### [What this task involves]
Write out, word for word, every line in the data below from the one containing "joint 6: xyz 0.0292" to the one containing "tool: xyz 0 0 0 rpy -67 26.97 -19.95", both of them included.

### [Recorded information]

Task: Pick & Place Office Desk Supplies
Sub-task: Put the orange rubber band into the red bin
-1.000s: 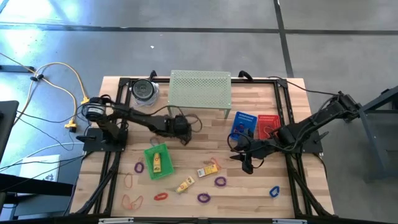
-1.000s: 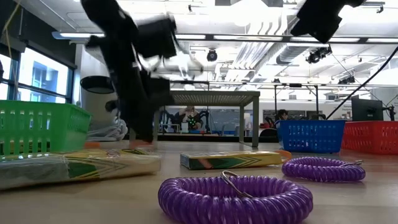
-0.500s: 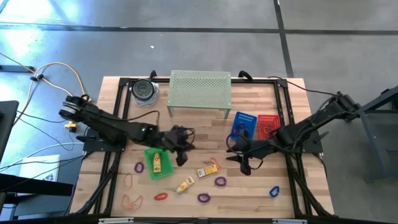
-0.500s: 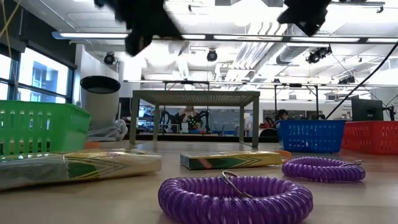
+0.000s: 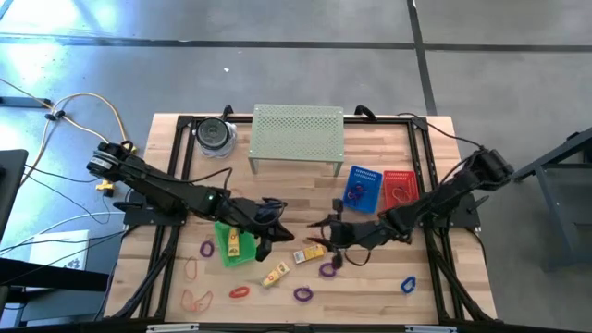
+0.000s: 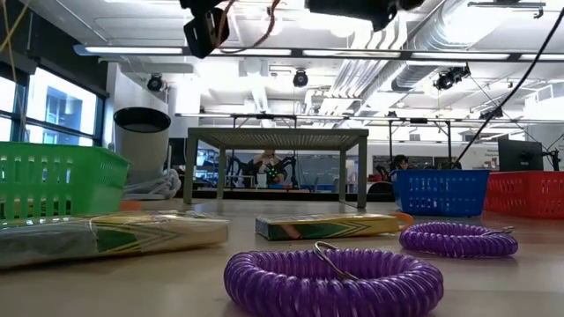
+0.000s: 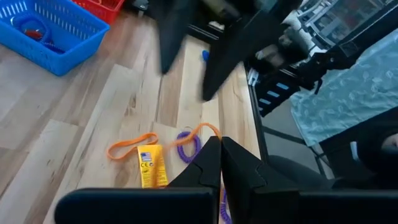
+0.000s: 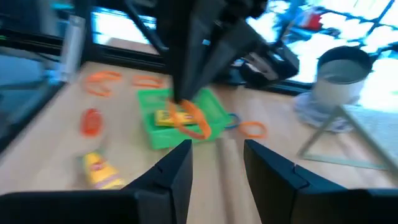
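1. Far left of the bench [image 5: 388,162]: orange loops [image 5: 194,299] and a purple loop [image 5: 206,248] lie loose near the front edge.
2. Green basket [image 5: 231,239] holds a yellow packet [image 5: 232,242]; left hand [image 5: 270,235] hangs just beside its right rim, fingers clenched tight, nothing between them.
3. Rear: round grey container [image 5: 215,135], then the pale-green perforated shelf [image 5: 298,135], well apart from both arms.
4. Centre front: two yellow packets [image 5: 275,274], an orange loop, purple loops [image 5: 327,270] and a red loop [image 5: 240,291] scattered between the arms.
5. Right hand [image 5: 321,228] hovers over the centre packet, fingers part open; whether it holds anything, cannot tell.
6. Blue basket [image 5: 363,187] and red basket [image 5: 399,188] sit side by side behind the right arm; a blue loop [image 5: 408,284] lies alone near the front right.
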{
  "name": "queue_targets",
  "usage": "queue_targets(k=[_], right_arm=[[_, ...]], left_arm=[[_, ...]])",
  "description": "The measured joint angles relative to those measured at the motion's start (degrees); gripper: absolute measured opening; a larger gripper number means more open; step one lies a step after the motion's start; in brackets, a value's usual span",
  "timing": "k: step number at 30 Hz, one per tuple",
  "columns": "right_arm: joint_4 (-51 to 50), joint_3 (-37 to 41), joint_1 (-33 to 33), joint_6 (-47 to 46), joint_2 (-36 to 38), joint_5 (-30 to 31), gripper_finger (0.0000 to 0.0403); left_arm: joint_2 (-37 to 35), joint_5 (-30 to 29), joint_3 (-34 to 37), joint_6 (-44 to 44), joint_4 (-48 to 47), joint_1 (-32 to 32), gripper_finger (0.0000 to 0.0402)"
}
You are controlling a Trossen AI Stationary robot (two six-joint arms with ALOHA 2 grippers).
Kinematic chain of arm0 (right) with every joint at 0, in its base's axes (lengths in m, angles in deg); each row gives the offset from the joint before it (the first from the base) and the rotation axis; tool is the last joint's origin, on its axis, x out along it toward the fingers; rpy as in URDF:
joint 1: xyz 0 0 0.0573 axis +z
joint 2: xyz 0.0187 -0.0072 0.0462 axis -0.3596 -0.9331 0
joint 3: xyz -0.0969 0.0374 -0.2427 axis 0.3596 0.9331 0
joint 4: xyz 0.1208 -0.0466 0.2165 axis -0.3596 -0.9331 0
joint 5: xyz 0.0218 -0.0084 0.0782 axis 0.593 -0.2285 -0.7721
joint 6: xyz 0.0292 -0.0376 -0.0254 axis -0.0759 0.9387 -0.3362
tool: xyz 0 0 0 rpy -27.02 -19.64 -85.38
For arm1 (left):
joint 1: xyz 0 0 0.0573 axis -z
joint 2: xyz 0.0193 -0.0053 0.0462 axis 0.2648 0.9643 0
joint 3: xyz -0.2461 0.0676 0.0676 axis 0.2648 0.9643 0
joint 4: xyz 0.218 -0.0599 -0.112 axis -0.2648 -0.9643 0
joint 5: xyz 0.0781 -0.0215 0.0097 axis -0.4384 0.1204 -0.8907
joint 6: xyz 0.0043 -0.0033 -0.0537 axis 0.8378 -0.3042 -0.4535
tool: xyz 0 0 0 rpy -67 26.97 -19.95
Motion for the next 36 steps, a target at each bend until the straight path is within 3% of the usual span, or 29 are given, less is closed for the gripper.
queue_targets(k=[4, 16, 24, 36], right_arm=[[4.23, 0.0, -0.81, 0.87, -3.61, 2.87, 0.0133], [16.12, 0.02, -1.76, 5.33, -7.83, -1.25, 0.0133], [16.22, 0.02, -4.52, 4.65, -7.83, -7.94, 0.0133], [16.11, 0.02, -5.04, 6.62, -7.83, -8.22, 0.0115]], left_arm=[[0.0, 0.02, 0.0, -0.02, 0.23, -0.01, 0.0], [0.0, -0.01, 0.0, 0.02, 0.23, -0.9, 0.0], [0.0, -0.04, 0.0, 0.02, 0.39, -0.97, 0.0], [-0.04, 3.69, -0.02, -0.02, 2.19, -3.2, 0.0]])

### [Problem solution]
joint 6: xyz 0.0292 -0.0376 -0.0254 axis -0.0759 0.9387 -0.3362
tool: xyz 0 0 0 rpy -27.02 -19.64 -85.38
For arm1 (left):
joint 1: xyz 0 0 0.0573 axis -z
joint 2: xyz 0.0193 -0.0053 0.0462 axis 0.2648 0.9643 0
joint 3: xyz -0.2461 0.0676 0.0676 axis 0.2648 0.9643 0
joint 4: xyz 0.218 -0.0599 -0.112 axis -0.2648 -0.9643 0
joint 5: xyz 0.0781 -0.0215 0.0097 axis -0.4384 0.1204 -0.8907
joint 6: xyz 0.0043 -0.0033 -0.0537 axis 0.8378 -0.3042 -0.4535
tool: xyz 0 0 0 rpy -67 26.97 -19.95

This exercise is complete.